Task directions. Below are lines of data; restate word for word those running from the line containing "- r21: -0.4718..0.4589" to the line containing "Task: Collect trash", inclusive, and no others.

━━━━━━━━

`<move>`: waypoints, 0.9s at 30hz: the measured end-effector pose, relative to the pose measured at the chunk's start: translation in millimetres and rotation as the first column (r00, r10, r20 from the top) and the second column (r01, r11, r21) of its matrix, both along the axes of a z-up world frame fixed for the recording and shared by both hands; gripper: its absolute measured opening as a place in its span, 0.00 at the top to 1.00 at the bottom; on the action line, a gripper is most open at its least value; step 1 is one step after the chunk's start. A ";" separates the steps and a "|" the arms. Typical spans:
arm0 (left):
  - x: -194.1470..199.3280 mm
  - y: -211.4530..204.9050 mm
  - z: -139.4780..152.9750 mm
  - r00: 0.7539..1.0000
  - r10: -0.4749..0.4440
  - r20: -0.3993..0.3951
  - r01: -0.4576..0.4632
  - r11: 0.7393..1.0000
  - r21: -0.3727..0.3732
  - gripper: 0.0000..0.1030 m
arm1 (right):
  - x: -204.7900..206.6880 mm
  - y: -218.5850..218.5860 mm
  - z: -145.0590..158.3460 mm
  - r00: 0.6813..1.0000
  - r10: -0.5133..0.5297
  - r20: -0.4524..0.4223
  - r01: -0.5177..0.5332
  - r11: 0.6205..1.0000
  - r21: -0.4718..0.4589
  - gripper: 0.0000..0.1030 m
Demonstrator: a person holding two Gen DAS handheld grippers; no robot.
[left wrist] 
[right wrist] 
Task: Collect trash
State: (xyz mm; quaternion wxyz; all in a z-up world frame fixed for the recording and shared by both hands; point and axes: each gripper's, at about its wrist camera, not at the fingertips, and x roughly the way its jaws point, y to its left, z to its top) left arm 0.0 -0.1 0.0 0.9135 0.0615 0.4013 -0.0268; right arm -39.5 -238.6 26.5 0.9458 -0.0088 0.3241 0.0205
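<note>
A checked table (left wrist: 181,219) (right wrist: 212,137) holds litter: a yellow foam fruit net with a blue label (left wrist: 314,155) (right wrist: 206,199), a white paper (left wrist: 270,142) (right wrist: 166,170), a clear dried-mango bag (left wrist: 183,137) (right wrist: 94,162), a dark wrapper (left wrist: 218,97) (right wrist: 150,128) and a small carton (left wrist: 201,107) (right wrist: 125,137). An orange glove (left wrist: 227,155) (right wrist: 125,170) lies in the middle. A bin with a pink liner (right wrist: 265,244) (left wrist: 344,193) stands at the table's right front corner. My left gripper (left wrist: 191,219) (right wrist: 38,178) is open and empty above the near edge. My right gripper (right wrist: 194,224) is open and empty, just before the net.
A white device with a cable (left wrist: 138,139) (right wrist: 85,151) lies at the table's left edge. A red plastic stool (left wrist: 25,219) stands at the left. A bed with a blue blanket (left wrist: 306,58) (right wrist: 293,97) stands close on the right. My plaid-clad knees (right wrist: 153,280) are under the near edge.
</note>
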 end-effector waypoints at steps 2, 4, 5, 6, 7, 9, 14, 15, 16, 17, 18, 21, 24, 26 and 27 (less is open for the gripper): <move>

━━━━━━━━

Task result.
  - r21: -0.4718..0.4589
  - gripper: 0.0000..0.1030 m
Demonstrator: a person holding two Gen DAS handheld grippers; no robot.
[left wrist] 
[right wrist] 
Task: Collect trash

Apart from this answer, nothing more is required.